Você sempre foi o mais forte de nós. O mais centrado. Eu sei que você saberá dar a ele o que ele precisa. Por favor, Leandro. Por favor, seja o pai que eu não tenho condições de ser agora. Ele merece uma vida melhor do que a que eu posso oferecer.
Vou tentar me reerguer e, talvez um dia, eu volte para te dar a explicação que você merece. Mas agora, ele precisa de você. Ele é um bom garoto. Afetuoso, um pouco travesso, mas muito amável.
Me perdoa por essa covardia. Eu não tive forças para te encarar. Por favor, cuida do nosso filho.
Com amor (e muita vergonha),
Rosana.
A carta deslizou dos dedos de Leandro, caindo de leve no tapete antigo da sala. Filho. A palavra ressoou em sua mente, repetida, esmagando cada célula de sua razão. Yago. Seu filho. Aquele ser minúsculo, com os olhos que agora o encaravam com uma mistura de medo e cansaço, era a extensão de sua própria vida.
A primeira onda foi de incredulidade. Não, não podia ser. Rosana era volátil, sempre foi. Era um erro, uma manobra desesperada, uma ilusão. Mas a presença de Yago em seus braços, quente e real, desmantelava qualquer tentativa de dúvida.
Leandro sentiu um formigamento nos membros, como se a realidade estivesse se partindo. Seu mundo, antes definido pelos ensaios da capoeira e pelo cheiro de serragem, estava em escombros. O berimbau, que tantas vezes vibrou em sua alma, agora estava calado. A ginga que o definia estava suspensa.
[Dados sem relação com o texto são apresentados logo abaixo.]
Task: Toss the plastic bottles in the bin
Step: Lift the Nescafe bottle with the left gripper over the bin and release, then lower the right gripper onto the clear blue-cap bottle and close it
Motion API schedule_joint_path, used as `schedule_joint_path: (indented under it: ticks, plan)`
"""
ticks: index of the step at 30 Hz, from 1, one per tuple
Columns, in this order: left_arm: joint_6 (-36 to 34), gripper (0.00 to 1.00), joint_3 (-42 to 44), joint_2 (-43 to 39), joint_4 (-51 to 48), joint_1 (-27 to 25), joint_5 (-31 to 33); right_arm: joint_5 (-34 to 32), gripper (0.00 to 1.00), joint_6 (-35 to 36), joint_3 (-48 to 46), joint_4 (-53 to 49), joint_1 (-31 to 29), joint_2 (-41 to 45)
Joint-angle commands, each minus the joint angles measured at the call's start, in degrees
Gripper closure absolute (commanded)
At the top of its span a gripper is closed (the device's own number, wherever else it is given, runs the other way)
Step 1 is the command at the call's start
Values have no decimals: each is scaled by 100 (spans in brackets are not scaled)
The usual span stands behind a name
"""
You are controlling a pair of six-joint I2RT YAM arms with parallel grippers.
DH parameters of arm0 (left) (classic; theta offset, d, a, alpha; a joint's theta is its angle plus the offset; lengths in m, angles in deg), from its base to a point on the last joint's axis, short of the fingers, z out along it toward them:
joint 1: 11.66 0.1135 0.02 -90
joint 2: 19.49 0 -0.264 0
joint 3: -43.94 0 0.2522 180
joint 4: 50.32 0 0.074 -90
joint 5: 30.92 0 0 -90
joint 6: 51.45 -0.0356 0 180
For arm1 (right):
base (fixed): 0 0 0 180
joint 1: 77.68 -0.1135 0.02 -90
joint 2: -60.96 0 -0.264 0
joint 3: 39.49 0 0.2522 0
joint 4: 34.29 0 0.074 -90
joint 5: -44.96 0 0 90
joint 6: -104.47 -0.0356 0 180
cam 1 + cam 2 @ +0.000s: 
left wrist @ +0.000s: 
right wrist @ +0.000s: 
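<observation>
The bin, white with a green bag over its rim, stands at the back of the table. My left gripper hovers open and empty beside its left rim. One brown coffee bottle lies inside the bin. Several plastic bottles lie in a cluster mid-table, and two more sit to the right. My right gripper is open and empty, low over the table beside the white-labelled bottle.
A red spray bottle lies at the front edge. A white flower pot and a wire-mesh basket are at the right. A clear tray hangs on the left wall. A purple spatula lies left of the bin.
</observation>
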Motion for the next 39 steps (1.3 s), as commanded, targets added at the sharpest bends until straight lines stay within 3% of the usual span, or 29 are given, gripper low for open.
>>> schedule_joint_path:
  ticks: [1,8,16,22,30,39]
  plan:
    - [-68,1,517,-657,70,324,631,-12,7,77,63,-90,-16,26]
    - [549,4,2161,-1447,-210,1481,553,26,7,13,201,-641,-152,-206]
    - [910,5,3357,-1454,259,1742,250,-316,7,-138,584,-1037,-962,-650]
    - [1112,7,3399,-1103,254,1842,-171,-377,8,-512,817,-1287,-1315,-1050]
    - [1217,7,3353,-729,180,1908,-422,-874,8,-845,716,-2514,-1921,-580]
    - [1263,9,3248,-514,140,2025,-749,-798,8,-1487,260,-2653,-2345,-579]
Ele estava ali, imóvel no chão, com um menino assustado, e a consciência brutal de que sua existência, tal como ele a compreendia, havia se transformado para sempre.
A noite se arrastou em um nevoeiro de pânico e desorientação. Yago, depois de um longo período de soluços inconsoláveis, finalmente dormiu nos braços de Leandro, exausto. O cheiro de talco, de bebê e de uma doçura estranha, preencheu o ar. Leandro o depositou com cuidado na sua cama, observando a respiração leve da criança. Ele se encolheu na poltrona da sala, a mente vazia e tumultuada. Como se troca uma fralda? O que uma criança de dois anos come? Como se aprende a ser pai?
As perguntas se erguiam como muralhas intransponíveis. A imagem de Rosana se afastando na penumbra se repetia, a urgência de seu pedido pulsando. Cuida dele. É a única coisa.
Leandro olhou para o quarto, onde Yago dormia. A pequena forma era um ponto de luz e sombra, uma promessa e um fardo. Ele se sentiu afogar na incerteza. A vida que havia construído, tão rigidamente equilibrada, agora era uma estrutura frágil. Aquele era o limiar de algo novo, aterrorizante e sem volta. O ritmo da capoeira havia se calado, e, no lugar das melodias e do tambor, havia apenas o silêncio e o peso de uma paternidade recém-nascida.